Kein Papst der Reform#
Von
Roland Hinnen
Aus: Gedanken zu Glaube und Zeit Nr. 194/2016
Das II. Vatikanische Konzil vertrat in der Reform die Ansicht, die Kirche ereigne sich primär in den Ortskirchen und diese müssten deshalb wieder zu ihrer ursprünglichen Eigenständigkeit (in Solidarität mit den andern) kommen. Papst Montini allerdings zwang ihm autoritär seine Universalmacht in die Akten: „Der Papst als höchster Hirte der Kirche kann seine Vollmacht jederzeit nach Gutdünken (omni tempore ad placitum) ausüben, wie es von seinem Amt her gefordert wird.“ Jederzeit - nach Gutdünken!

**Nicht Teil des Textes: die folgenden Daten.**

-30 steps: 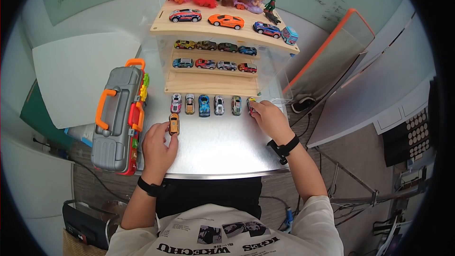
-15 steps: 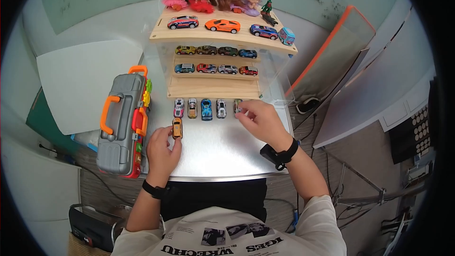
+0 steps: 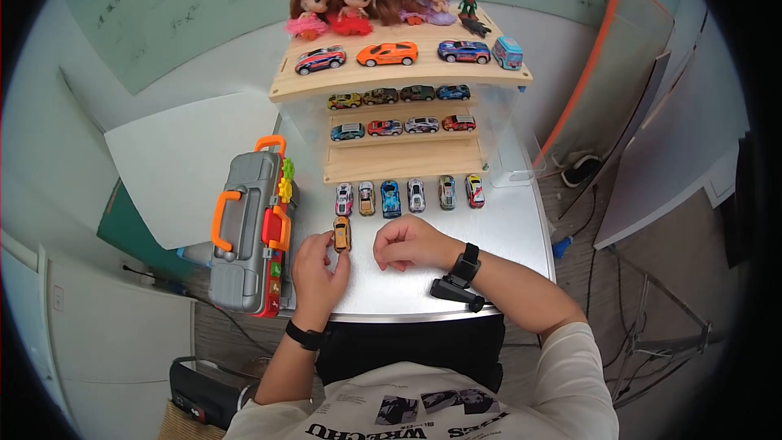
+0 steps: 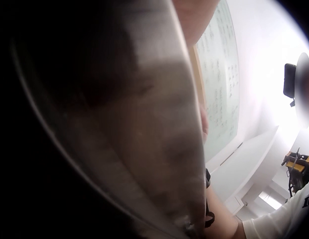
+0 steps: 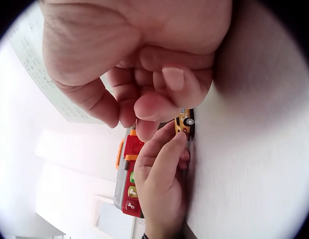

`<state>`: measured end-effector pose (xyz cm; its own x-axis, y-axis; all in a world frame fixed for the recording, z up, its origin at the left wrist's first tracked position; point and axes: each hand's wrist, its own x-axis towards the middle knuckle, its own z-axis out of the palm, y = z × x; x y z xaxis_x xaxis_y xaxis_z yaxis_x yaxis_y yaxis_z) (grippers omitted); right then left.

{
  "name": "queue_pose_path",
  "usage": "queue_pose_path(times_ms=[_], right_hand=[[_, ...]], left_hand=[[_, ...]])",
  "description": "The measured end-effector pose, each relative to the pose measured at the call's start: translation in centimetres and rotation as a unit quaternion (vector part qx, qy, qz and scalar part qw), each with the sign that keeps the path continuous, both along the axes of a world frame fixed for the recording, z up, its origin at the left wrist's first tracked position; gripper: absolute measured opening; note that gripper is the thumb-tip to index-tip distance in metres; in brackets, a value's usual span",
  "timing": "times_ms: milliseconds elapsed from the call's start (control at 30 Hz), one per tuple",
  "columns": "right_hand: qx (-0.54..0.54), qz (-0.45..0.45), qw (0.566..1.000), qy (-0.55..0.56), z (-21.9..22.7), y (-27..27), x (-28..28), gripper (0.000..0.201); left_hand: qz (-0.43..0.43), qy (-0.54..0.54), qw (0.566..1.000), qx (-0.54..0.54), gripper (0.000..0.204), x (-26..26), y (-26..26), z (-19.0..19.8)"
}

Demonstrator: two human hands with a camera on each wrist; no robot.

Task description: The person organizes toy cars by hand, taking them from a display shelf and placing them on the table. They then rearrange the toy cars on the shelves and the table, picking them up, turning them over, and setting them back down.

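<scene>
My left hand [image 3: 319, 275] pinches a yellow toy car [image 3: 342, 234] between thumb and fingers, low at the metal tabletop. The same grip shows in the right wrist view, where the car [image 5: 185, 123] is partly covered by fingers. To its right, my right hand [image 3: 411, 243] rests low over the table, fingers loosely curled around nothing. Beyond both hands runs a row of small toy cars, among them a blue one [image 3: 391, 198], a white one [image 3: 416, 195] and a red-and-white one [image 3: 475, 191] at the right end. The left wrist view is mostly blurred, dark tabletop.
A grey toy toolbox [image 3: 248, 228] with orange handles stands left of my left hand. Behind the row, a tiered wooden display shelf [image 3: 399, 165] carries more toy cars, with dolls [image 3: 354, 12] on top. The metal table's [image 3: 423, 315] front edge lies near my body.
My right hand has left the right end of the car row and come back left, nearer the left hand. The left hand keeps the yellow toy car. The head view has shifted.
</scene>
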<state>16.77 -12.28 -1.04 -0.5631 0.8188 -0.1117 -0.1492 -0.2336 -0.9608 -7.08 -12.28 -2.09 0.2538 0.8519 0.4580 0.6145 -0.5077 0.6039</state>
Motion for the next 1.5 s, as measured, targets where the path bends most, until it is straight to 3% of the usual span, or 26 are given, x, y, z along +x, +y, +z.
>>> queue_pose_path(times_ms=[167, 233, 300, 333, 500, 600, 833, 1067, 1333, 1433, 1500], right_hand=[[0.007, 0.019, 0.999, 0.031, -0.7, 0.2, 0.9, 0.012], [0.018, 0.026, 0.998, 0.046, -1.1, 0.2, 1.1, 0.013], [0.068, 0.009, 0.997, 0.04, -1.4, 0.0, 1.4, 0.014], [0.07, -0.001, 0.996, 0.047, -1.4, -0.1, 1.6, 0.014], [0.111, 0.01, 0.994, 0.02, -1.4, -0.1, 1.8, 0.024], [0.098, 0.0, 0.994, 0.037, -1.6, -0.1, 1.7, 0.026], [0.111, -0.003, 0.993, 0.047, -1.4, 0.0, 1.8, 0.025], [0.095, -0.005, 0.994, 0.049, -1.4, 0.0, 1.7, 0.027], [0.1, 0.008, 0.994, 0.043, -1.1, -0.1, 1.9, 0.027], [0.09, 0.003, 0.994, 0.055, -1.1, 0.0, 2.1, 0.025], [0.065, -0.009, 0.994, 0.087, -1.2, 0.0, 2.4, 0.025]], left_hand=[[-0.021, 0.012, 0.999, 0.034, 0.039, 0.1, -0.2, -0.3], [0.023, -0.033, 0.999, 0.001, 0.035, 0.3, -0.9, -0.1], [0.019, -0.008, 0.999, 0.04, 0.035, 0.2, -1.2, 0.4], [0.026, 0.005, 0.997, 0.077, 0.034, 0.4, -1.2, 0.7], [-0.017, 0.041, 0.997, 0.062, 0.035, 3.4, -0.3, 5.0], [-0.019, 0.135, 0.987, 0.084, 0.038, 5.7, 1.9, 6.7], [-0.019, 0.219, 0.969, 0.113, 0.042, 8.9, 10.3, 7.8], [-0.048, 0.306, 0.944, 0.114, 0.04, 9.6, 17.6, 6.5], [-0.014, 0.337, 0.938, 0.082, 0.034, 10.7, 17.4, 6.9], [0.025, 0.3, 0.952, 0.06, 0.035, 10.5, 14.3, 8.9], [-0.021, 0.229, 0.961, 0.153, 0.036, 9.5, 10.1, 9.6]])
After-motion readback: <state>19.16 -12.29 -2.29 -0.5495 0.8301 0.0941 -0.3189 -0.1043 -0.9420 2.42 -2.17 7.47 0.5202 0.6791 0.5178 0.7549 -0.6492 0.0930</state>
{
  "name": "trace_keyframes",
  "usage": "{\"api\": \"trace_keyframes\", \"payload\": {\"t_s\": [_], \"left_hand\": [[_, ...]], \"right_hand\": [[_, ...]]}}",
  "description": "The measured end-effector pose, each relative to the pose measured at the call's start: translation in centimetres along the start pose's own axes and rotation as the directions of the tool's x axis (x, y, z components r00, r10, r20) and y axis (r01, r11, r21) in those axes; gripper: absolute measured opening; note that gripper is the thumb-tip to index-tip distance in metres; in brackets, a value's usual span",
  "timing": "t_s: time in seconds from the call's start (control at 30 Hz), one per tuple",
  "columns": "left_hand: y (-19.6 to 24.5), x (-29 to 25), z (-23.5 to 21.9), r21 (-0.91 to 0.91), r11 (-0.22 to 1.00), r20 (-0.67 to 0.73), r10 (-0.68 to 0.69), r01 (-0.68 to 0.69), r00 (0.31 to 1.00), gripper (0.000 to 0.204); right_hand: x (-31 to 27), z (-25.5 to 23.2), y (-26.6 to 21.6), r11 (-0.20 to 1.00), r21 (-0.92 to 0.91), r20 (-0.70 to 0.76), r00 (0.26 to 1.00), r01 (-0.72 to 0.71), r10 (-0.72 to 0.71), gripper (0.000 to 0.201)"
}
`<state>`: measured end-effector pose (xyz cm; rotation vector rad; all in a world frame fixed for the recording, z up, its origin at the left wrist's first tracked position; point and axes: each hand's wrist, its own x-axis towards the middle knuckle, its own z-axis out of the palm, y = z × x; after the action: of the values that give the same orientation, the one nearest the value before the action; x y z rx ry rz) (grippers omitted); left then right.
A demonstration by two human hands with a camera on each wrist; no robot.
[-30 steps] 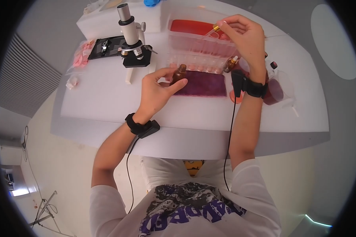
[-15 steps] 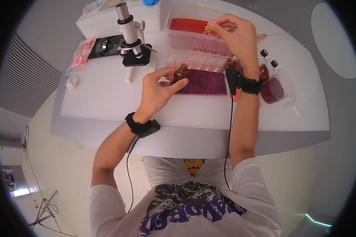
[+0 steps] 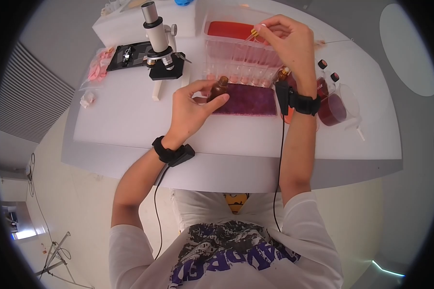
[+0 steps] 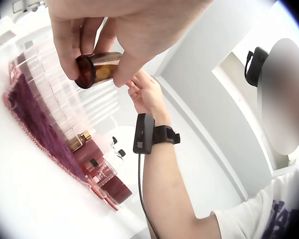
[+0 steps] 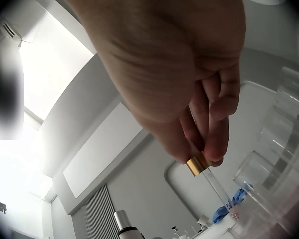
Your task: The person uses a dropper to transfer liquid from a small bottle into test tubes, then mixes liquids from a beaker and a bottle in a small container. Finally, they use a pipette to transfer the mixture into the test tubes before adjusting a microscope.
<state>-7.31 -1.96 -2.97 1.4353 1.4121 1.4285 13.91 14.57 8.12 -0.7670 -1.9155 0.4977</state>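
My left hand [image 3: 190,108] grips a small amber glass bottle [image 3: 220,88] between thumb and fingers, above the left end of a purple cloth [image 3: 253,101]. No cap is on its neck, and the bottle's mouth [image 4: 83,72] shows in the left wrist view. Farther back, my right hand [image 3: 294,45] pinches a glass dropper [image 3: 254,32] by its top end. The dropper's gold collar [image 5: 197,166] sits just below the fingertips, its glass tube slanting down over a row of clear test tubes [image 3: 246,72]. Several tubes hold pinkish contents at the bottom.
Behind the tubes stands a clear plastic bin [image 3: 212,45] with red liquid. A microscope [image 3: 159,43] is at the left, beside a black tray [image 3: 128,57]. To the right are a second amber dropper bottle [image 3: 282,73], dark-capped bottles [image 3: 321,86] and a beaker of dark red liquid [image 3: 332,110].
My right hand has moved left with the dropper, along the row of tubes, and then stayed nearly still. My left hand and its bottle have hardly moved.
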Motion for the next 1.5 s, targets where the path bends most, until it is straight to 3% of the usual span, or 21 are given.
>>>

Im (selber nicht bedachten?) Gegensatz zu seinen sympathischen Aufforderungen, die Ortskirchen zu stärken, handelt Papst Bergoglio immer wieder päpstlich autoritär. Das Barmherzigkeitsjahr (mit dem angesichts des bevorstehenden Reformationsgedächtnisses skandalösen Ablass) verordnete er der Weltkirche, ohne die Bischöfe zu konsultieren. Sogar das neue Motu proprio (!) „Come una madre amarevole“ über die Absetzung nachlässiger Bischöfe weltweit erliess er ohne Rückfrage; die Ortskirche hat bei diesem Absetzungsvorgehen nichts mitzureden, nicht einmal durch das Domkapitel. Die päpstlichen Länderbesuche (Visitationen) in einzelnen Ländern laufen weiterhin à la Wojtyla ab: Demonstrationen der päpstlicher Universalherrschaft; ohne kollegiale Beratung über die Nöte und Anliegen der betreffenden Ortskirche; die Bischöfe als Attrappen und Kulisse päpstlicher Liturgie.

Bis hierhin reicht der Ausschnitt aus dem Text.